Ён поочерёдно закрывает один глаз, затем другой — не помогает. Несколько раз натыкается на мебель и один раз, но сильно, ударяется о косяк. Болезненный опыт приходит под смешки двух наблюдателей.

— Как почувствуешь, что перестал быть слепым болданчиком, — хохочет Диль, — скажи. Отправимся в город.

— И как здесь можно жить? — ругается Ён, когда они пролезают между шалашами и по его спине прочерчивает острый выступ.

— Никак, — пробирается за ним следом Диль. — Это смрады.

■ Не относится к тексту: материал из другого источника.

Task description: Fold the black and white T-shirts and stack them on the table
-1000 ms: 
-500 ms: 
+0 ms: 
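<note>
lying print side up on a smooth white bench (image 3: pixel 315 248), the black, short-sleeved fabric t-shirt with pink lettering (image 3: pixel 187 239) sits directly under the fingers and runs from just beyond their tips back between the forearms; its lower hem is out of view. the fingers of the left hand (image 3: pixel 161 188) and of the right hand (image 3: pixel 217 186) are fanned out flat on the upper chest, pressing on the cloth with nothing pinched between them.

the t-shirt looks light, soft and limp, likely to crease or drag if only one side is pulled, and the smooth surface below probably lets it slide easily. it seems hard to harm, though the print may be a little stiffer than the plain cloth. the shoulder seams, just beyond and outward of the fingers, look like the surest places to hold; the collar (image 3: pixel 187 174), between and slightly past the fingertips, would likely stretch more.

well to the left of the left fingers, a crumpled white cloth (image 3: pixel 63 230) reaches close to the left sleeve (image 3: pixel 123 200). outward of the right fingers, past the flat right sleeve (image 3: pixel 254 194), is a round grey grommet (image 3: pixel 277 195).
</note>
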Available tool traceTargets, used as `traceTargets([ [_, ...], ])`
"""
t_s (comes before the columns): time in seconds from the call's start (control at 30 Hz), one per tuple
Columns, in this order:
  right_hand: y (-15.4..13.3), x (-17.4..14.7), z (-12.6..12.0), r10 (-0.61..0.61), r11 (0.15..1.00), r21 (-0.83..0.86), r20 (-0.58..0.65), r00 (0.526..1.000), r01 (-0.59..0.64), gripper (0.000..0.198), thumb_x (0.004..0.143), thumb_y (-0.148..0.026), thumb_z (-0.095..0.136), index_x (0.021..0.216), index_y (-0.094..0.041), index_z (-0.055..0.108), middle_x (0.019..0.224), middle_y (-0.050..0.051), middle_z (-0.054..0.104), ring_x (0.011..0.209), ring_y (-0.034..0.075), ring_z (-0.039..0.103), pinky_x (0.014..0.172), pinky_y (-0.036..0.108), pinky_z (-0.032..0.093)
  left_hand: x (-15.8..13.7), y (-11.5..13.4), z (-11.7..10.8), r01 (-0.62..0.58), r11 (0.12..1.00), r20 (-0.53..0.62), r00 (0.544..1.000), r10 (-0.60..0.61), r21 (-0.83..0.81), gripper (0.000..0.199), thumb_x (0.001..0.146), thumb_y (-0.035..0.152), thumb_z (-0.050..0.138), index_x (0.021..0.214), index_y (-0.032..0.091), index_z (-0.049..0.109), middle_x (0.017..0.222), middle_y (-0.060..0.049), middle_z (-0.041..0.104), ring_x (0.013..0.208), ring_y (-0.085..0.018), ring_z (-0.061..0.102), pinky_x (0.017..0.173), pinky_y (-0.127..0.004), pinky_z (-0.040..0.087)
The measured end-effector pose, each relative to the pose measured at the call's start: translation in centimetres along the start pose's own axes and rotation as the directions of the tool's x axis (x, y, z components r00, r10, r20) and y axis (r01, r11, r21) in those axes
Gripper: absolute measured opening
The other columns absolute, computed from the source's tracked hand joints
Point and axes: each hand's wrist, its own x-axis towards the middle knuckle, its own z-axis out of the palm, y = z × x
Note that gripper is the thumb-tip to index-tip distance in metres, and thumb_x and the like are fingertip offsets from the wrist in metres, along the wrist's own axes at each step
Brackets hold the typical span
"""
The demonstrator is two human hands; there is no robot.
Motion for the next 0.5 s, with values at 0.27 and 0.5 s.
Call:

— Что? — он точно имеет в виду другое, но Ён не в состоянии играть в слова. Из-за того, что в глазах двоится, начинает давить в затылке. Собраться получается с большим трудом, а тут ещё недалёкий на ум вздумал с ним развлекаться. — Нормально скажи.

Диль умолкает и не говорит вообще ничего.

В полнейшей тишине они добираются до стены.

Вход в Серый дом не примечателен. Маленький — высотой в полтора человека среднего роста, шириной в два стандартных. И всё — больше ничего, только ровная стена до небес.

— И её никто не охраняет? — Ён вплотную приближается к двери. — Любой же может зайти или выйти!

С другой стороны, только для городских попадание в Серый дом считается наказанием. Для тех, кто живёт по другую сторону, картина может быть иной.

— Наверно, нет, — чешет раскрасневшийся на локте укус Диль. — Я здесь почти не хожу. — Затем отмахивается от насекомых и добавляет: — Вот ведь заразы! Низко летают — к дождю.

Ёна его знание примет не интересует. Покусать успели и его, но он не особо чувствует зуд: его перебивает то ли боль в глазах, то ли волнение перед возвращением в город.

— Как же ты…? — Он поворачивается к Дилю, но тот рывком проходит мимо и надавливает плечом на дверь.

Она открывается без проблем, и из нутра серой махины выливается прохлада; к ним тянется мрак, который солнце рассеивает в тот же миг, как он покидает здание. Ён смотрит в разверзнувшуюся перед ними бездну в недоумении.

— Как же ты попадаешь в город? — всё же повторяет он свой вопрос.

— Не твоё смело, — толкает его внутрь Диль. — Иди давай. Возиться ещё с тобой…

Ён шагает на грязный, усыпанный пылью и кусками отвалившейся краски пол. Вблизи входа никого нет. В полнейшей тишине к высоким потолкам взвивается звон Дилевской застёжки. Здесь он звучит намного громче, чем есть.